What the exercise asks =>
Below is a listing with pictures. Repeat exactly the lines starting at the one holding "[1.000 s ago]" and going on through the one holding "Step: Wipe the", and leave every picture out.

*** Block opens ***

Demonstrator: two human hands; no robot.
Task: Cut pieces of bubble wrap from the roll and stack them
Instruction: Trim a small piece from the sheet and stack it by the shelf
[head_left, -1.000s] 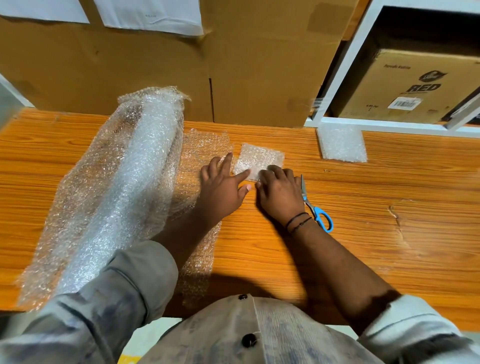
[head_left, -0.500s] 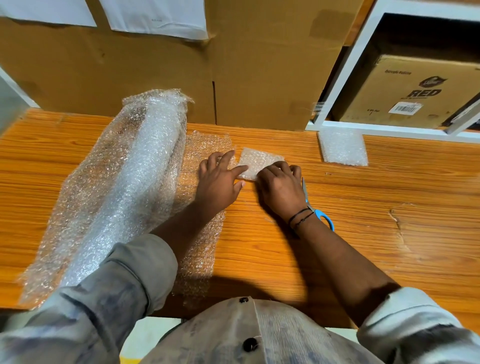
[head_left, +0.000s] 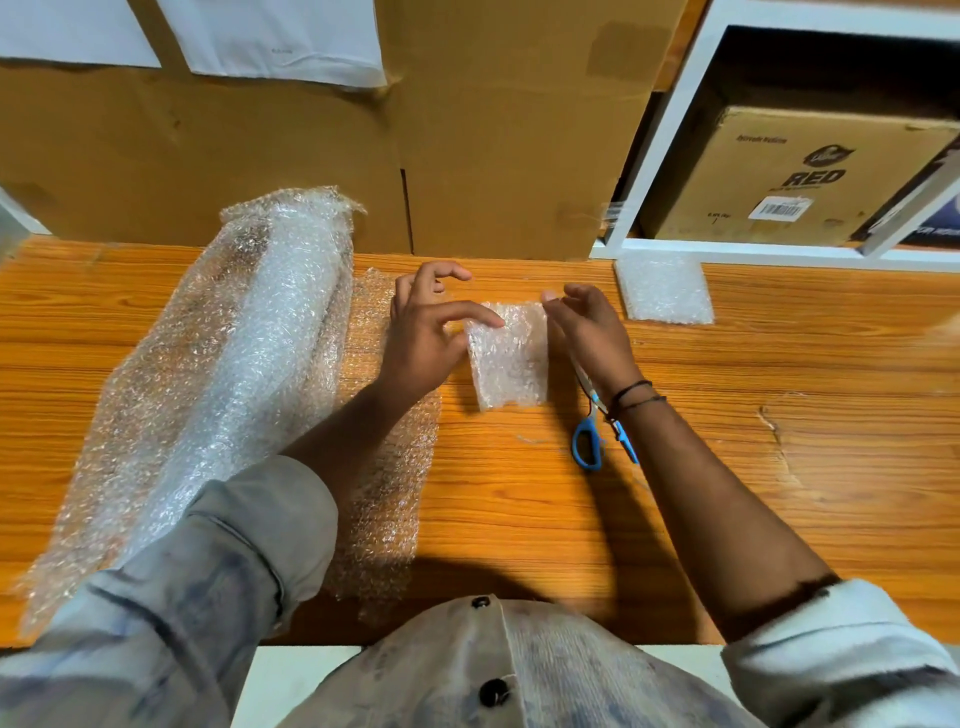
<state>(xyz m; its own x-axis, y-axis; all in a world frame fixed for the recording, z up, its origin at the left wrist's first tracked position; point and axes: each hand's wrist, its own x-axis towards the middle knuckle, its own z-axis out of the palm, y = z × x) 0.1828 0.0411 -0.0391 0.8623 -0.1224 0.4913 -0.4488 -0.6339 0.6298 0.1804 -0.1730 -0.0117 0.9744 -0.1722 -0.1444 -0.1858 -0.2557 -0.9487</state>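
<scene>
Overhead view: I am holding a small cut piece of bubble wrap (head_left: 511, 364) over the middle of a wooden bench (head_left: 779, 467). My left hand (head_left: 426, 343) is pinching its far left corner between thumb and forefinger, with the other fingers spread and raised. My right hand (head_left: 589, 332) is pinching the far right corner. The piece is hanging slack from that far edge, and I cannot tell whether its near edge is touching the bench.

The stack of cut pieces (head_left: 665, 288) is lying near, at two o'clock from the piece, beside a white shelf frame (head_left: 670, 135). The bubble wrap roll (head_left: 270, 332) is lying at nine o'clock, its loose sheet running under my left forearm. Blue-handled scissors (head_left: 589, 441) are lying at five o'clock, partly under my right wrist.

The film looks light and limp, so I am judging that it could fold over or slip from such small pinches on the way across and land crooked on the stack. My right wrist could also be dragging the scissors along as it moves.
</scene>
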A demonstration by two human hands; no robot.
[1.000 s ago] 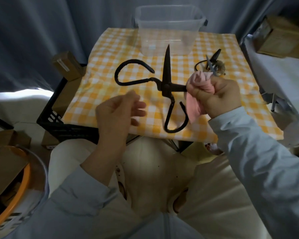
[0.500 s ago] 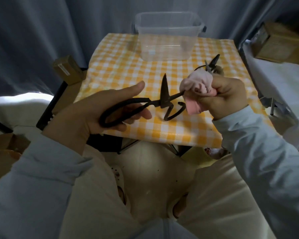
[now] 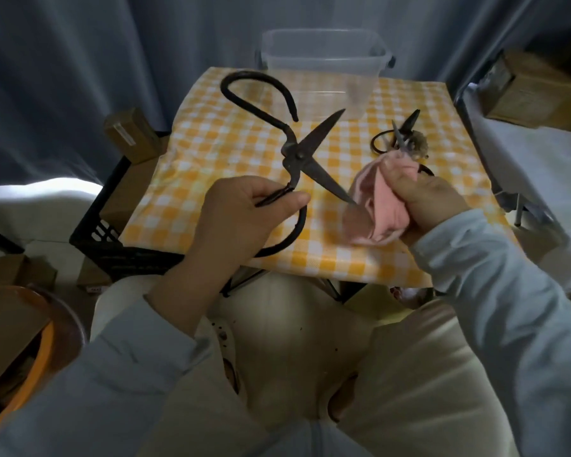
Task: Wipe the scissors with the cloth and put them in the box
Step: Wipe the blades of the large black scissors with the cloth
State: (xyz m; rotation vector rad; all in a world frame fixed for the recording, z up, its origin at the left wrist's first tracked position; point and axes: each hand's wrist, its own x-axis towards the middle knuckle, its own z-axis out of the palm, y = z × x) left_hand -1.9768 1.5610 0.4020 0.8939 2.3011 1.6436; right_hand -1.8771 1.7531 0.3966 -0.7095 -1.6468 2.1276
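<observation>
Large black iron scissors (image 3: 297, 156) are held up over the table with their blades spread apart. My left hand (image 3: 244, 219) grips the near loop handle; the other loop curls up toward the box. One blade tip points into the bunched pink cloth (image 3: 373, 209), which my right hand (image 3: 422, 196) holds crumpled at the table's right. A clear plastic box (image 3: 323, 64) stands at the table's far edge, with nothing seen inside.
A smaller pair of scissors (image 3: 399, 133) lies on the yellow checked tablecloth (image 3: 211, 150) behind my right hand, beside a small brownish lump. A black crate (image 3: 112, 239) sits left of the table. Cardboard boxes stand at far right and left.
My left hand took hold of the scissors' handle and lifted and turned them, so the blades now spread. The lower blade tip has come to the cloth in my right hand.
</observation>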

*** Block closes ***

Response to the task =>
[1.000 s ago] 
[0.500 s ago] 
[now] 
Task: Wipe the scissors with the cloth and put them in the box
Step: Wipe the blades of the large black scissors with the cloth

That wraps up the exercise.